Limp Bizkit: Faith (Original by George Michael). Ever heard the expression, ‘Leave it at that!’ Probably yes although it’s probably not a common expression. But it is the distinct desire you get when you watch the remade version by Limp Bizkit. You start to wonder, why they bothered? Why didn’t they just leave it at that?

Cat power: I can’t get no satisfaction (Original by The Rolling Stones). Who would want to reproduce anything done by the Rolling Stones? Not that they are absolute perfection, but who would leave that reproduction in the hands of Chan Marshall. She completely demolished the original. In fact you would have had no idea what she was singing about if you didn’t bother to research. The original was upbeat and funky with an ingenuity that only comes from the proper mixing of a great night and the best alcohol. Cat power only managed to look completely drunk.

Marilyn Manson: Sweet Dream (Are made of this) (Original by Eurythmics). The original record could be one of the world’s greatest hits. It breaks the barrier of language and culture and brings forward the question of life and its sorrowful trails. A great piece of music with a deep message while at the same time making you want to jump up and dance. Truly, It’s really deep. But when Marilyn Manson took it for a tour in his mind, we were left both surprised and agitated.

Travis: Baby One More Time (Original by Britney Spears). It’s gone! It’s all gone…isn’t it; our concern for someone who has gone through a breakup. When Britney sang, it made so much sense to have her dancing in the hallway. We loved it. And even though it didn’t quite make sense, we cared enough to listen to the end and dance along. The music and the movements went too well together we kept listening to it over the years. Travis tried his hardest at an emotional impact but I suppose he loved the song more than the message.

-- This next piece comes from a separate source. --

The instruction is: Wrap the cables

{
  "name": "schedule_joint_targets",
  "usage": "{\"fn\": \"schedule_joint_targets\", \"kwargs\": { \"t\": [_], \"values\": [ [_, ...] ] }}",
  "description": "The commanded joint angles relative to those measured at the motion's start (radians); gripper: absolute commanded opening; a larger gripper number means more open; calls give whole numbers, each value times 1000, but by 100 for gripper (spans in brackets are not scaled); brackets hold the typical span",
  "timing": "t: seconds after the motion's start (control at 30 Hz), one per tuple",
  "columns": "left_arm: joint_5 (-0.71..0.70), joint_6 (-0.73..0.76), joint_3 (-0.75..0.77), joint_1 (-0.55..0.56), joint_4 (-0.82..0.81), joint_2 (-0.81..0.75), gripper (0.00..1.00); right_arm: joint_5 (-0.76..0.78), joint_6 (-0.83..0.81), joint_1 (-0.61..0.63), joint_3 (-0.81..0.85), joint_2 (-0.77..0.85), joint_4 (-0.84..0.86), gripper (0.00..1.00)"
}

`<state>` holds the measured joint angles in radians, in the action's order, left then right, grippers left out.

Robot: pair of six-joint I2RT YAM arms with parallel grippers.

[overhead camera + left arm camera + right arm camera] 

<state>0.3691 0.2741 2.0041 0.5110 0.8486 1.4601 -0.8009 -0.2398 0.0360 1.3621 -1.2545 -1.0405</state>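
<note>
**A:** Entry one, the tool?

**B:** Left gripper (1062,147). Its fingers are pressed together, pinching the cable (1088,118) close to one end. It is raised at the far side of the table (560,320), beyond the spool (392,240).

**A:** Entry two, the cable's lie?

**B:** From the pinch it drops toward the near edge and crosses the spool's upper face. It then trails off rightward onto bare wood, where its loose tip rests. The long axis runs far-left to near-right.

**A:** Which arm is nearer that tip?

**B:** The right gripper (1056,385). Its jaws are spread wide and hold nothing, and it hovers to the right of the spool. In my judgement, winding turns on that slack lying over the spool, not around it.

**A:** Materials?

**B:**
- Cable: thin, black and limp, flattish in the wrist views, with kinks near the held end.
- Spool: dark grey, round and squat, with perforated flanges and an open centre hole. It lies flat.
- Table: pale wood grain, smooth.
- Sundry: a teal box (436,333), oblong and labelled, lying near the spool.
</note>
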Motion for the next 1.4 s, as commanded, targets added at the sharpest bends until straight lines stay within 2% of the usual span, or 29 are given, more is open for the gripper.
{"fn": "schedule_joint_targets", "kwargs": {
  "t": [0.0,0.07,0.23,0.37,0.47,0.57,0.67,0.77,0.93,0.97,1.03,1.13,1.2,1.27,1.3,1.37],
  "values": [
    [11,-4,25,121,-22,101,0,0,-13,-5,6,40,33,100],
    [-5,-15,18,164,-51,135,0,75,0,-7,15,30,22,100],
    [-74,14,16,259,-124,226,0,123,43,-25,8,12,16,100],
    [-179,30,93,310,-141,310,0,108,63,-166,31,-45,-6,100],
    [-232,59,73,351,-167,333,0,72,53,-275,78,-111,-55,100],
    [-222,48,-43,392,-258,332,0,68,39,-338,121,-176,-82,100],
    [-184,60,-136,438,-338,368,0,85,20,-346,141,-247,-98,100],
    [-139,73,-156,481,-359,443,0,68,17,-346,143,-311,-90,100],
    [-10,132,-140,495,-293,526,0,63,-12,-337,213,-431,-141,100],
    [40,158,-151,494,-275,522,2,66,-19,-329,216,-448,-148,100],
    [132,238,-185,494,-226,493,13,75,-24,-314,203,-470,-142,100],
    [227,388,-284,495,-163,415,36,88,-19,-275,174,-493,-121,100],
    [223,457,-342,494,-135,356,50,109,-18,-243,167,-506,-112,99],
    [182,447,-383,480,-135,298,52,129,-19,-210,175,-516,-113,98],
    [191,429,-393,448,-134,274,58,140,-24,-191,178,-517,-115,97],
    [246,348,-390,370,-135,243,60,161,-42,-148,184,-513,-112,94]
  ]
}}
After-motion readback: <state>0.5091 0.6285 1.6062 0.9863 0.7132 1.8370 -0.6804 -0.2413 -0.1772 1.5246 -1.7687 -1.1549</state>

UB40: The Way You Do The Things You Do (Original by The Temptations). When they say old is gold, they mean it. We have to put this line in this list somewhere. Yet, sometimes something is so golden we can’t resist but have it. Therefore, because the music was gold to begin with, UB40’s rendition was not so horrible; but not so wonderful either.

Artists From Haiti: We Are The World (Original by Supergroup USA). While the message on Haiti was good in fact necessary at the time, we couldn’t help but notice all the ego’s jostling for position! It lacked the vocal grace of the Supergroup and instead attempted to put a noose over all those celebrities unsuccessfully.